#### THE TASK:
Your task is to show every line in the listing below that includes "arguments".

#### RECORDS SUPPLIED:
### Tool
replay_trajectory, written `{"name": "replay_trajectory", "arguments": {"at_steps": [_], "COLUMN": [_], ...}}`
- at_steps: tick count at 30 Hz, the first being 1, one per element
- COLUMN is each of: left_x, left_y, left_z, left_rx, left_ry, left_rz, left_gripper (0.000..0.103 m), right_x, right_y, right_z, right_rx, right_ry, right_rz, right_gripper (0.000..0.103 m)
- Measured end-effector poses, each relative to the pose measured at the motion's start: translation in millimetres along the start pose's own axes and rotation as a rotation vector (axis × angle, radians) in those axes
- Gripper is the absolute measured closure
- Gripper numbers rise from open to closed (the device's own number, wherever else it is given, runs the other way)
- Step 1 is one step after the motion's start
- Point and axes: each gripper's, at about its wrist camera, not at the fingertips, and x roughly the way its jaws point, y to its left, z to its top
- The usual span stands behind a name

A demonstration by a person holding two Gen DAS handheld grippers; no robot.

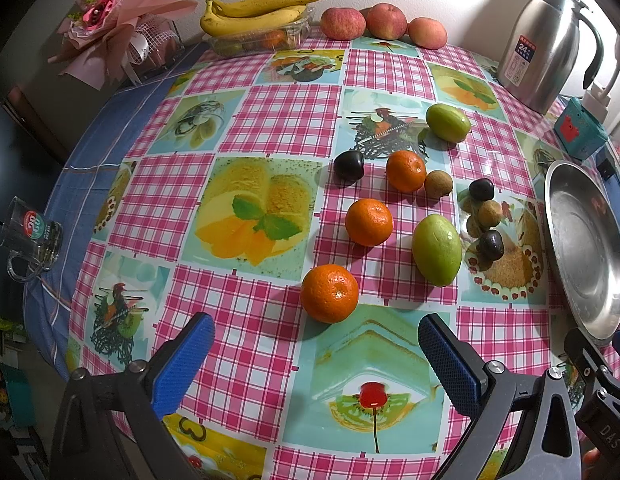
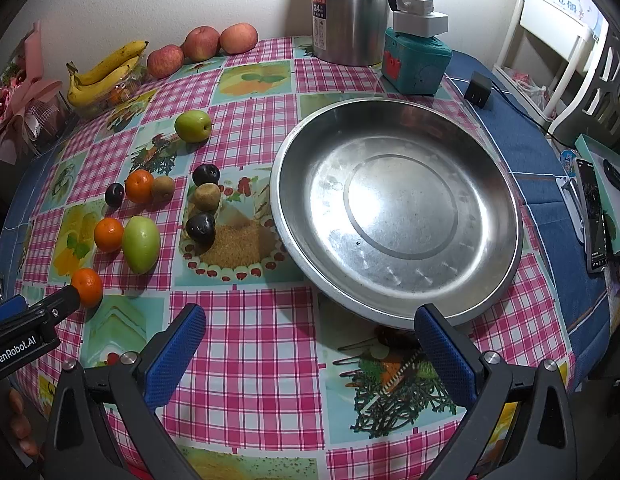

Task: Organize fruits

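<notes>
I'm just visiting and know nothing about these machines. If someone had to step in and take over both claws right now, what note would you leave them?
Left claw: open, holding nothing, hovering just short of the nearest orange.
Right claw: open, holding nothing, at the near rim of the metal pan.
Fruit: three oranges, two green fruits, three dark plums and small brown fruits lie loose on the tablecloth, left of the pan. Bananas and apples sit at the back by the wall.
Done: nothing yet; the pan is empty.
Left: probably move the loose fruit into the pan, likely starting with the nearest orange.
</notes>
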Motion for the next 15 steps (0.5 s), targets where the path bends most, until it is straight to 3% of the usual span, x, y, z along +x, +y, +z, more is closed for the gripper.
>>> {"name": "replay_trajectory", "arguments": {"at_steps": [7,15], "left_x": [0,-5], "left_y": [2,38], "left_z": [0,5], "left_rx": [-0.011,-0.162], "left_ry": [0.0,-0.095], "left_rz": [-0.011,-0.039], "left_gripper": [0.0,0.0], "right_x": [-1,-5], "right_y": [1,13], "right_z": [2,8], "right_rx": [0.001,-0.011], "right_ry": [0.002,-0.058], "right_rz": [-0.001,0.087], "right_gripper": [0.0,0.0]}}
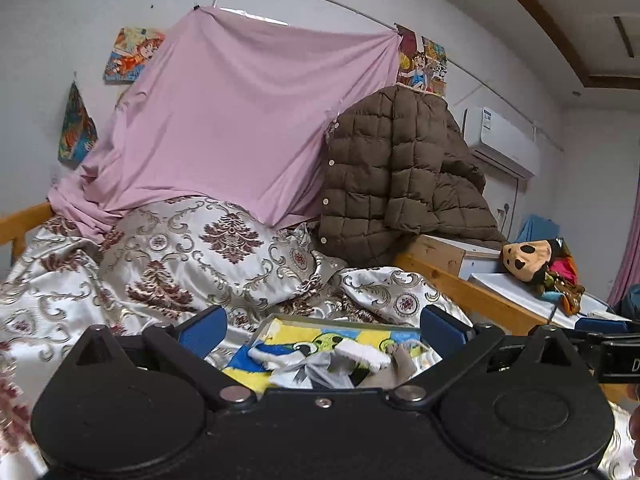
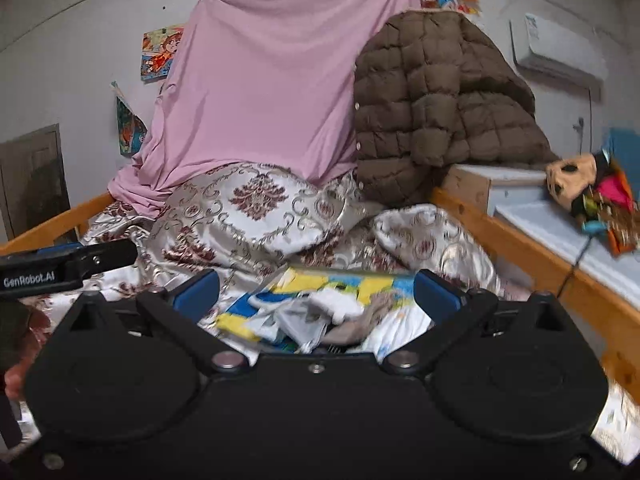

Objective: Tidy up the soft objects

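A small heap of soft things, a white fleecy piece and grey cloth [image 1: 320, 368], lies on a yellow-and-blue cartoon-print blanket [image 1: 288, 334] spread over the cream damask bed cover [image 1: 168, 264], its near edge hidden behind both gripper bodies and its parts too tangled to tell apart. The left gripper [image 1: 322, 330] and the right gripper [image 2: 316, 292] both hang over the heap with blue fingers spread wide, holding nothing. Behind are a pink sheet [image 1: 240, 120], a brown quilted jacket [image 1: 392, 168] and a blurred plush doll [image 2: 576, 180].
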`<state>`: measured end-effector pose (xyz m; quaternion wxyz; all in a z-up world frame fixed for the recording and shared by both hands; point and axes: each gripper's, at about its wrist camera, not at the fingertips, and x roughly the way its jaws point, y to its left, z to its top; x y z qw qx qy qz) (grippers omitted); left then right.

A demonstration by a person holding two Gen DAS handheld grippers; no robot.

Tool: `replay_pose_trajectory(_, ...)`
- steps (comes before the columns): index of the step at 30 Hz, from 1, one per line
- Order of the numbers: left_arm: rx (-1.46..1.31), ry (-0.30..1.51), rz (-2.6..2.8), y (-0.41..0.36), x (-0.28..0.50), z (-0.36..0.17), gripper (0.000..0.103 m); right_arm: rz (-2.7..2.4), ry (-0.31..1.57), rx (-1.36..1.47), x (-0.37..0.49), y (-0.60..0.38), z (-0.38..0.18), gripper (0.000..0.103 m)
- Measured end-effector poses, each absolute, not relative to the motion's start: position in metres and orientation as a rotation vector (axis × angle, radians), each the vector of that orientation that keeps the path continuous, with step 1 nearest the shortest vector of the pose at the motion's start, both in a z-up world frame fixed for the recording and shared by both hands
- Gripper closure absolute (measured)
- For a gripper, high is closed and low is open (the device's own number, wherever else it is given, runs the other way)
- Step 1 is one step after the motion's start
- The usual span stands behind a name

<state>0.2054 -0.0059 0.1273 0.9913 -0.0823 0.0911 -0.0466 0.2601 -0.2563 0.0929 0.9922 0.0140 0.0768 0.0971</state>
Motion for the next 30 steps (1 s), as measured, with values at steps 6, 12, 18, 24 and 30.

#### OUTPUT OF THE TASK:
replay_trajectory, written `{"name": "replay_trajectory", "arguments": {"at_steps": [_], "COLUMN": [_], ...}}`
>>> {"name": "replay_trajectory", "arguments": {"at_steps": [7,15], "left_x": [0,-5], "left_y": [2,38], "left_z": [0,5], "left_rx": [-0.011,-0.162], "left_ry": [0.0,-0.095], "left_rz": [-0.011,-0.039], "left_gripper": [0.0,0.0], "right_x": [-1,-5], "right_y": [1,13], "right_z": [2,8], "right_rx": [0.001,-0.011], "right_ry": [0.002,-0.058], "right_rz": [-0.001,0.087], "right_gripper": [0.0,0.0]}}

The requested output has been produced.